Gül gülümseyerek: " İnanamıyorum bazen biliyor musun? Yani Tuna ile evlendiniz. Bir zamanlar bu sizin için uzak bir hayaldi."
Ceren: " Yakında sen ve Ali için de bu uzak bir hayal olmayacak sanırım. Aileleriniz onay verdi baksana."
Ceren, Gül'ün gözlerinde endişe hissetti.
"Nezaman düşünüyorsunuz düğünü?" diye devam etti.
Gül derin bir nefes alarak: " Ben emin değilim Ceren. Yani Ali'yi seviyorum. Onun da beni sevdiğini hissediyorum ama.."
Ceren kesti lafını: " Ama ne Gül? Yeter şu çocuğa çektirdiğin madem birbirinizi seviyorsunuz niye nazlanıyorsun bu kadar anlamıyorum."
" Geçen gün Aleyna ile tartıştım biliyorsun. Sadece biraz kalbimin soğuması gerekiyordu ve ondan biraz uzak kalmak istedim. Aleyna'nın bana ulaşmak için Ali'yi arayacağını biliyordum. Ali'yi uyardım. Aleyna onu arayacktı emindim. Onunla konuşmamasını söyledim. Düşüncelerimi ben direkt Aleyna'ya daha sonra anlatmak istediğimi, şimdilik ne Ali'den ne başkasından duymasını istemediğimi söyledim. Bana söz verdi Ali. 'Ararsa senin düşüncelerini aktarmam beklemesini söylerim söz.' dedi"
Ceren başını biliyorum der gibi sallayarak: "Ve Aleyna, Ali'yi aradı. Ali ise her şeyi anlattı. Sana söz verdiği gibi beklemesini söyleyip kapatmadı."
Gül, bir anda ve hızlıca Ceren'in gözlerinin içine baktı, " Beni anlıyor musun? Bu belki basit bir olay ama sadık değil. Bana verdiği sözü tutmadı. Yani sevgi, sevgiliyken kolay fakat evlenince 'sevgi' kelimesi farklı anlamlarla dolması gerekiyor."

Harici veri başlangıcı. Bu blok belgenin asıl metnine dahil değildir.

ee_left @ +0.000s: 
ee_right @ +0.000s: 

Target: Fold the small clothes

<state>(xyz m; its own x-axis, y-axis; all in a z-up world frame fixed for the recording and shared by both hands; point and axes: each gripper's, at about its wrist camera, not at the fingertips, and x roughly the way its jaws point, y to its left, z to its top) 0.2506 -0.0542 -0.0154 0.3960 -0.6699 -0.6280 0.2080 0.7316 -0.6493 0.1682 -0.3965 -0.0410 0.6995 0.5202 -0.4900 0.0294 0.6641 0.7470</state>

Ceren kısık ama net bir sesle 'sadakat' dedi. Ses tonundaki ciddiyet Gül'ün susmasına yeterli oldu. Ceren devam etti: Sadakat, muhabbet, düşünmek, merak etmek... Sevgi kelimesinin anlamını genişleten duygular, hisler.
Gece olmuştu. Cere'nin gündüze sığdıramadığı düşünceler geceyi doldurmaya başlamıştı. Eşini çok seviyordu. Onun üzülmesi Cereni daha çok üzüyordu. Üniversitede Tuna'yla buluştuklarında başını onun göğsüne dayardı. Sokaktan gelen araba sesi, sınıflardan gelen telaşlı öğrenci sesleri. Koridorda yürüyen ayak sesleri, Ceren'in kafasının içindeki hayatıyla, dersleriyle, ailesiyle alakalı tüm sıkıntıların sesleri bir anda kesilirdi. Sadece Tuna'nın kalbinin sesini duyardı. Sanki Ce-ren Ce-ren diye atıyordu. Sanki onu rahatlatan bir müzik dinliyordu. İçi huzur doluyordu. Ceren başını artık Tuna'nın göğsüne dayayamıyordu. Ya Tuna'nın kalbinin ritmi değişti ya da Ceren artık eskisi gibi iyi duyamıyordu. Acaba Tuna'ya sadık olmayan kendisi miydi? Acaba bu evlilikteki o tılsımı kendisi mi öldürmüştü?
Yatakta bu düşüncelerle dönen Ceren arkası dönük olan Tuna'nın da uyanık olduğunu fark etti. Bu gece Ceren ve Tuna'nın yedi yıl önce önce ilk öpüştükleri gecenin yıl dönümüydü. Ceren Tuna'ya sarıldı omuzlarından kendine doğru çekti.
"Yedi yıl önce bugünü düşün. Bugün günlerden ne? O gün ne olmuştu hatırlıyor musun?"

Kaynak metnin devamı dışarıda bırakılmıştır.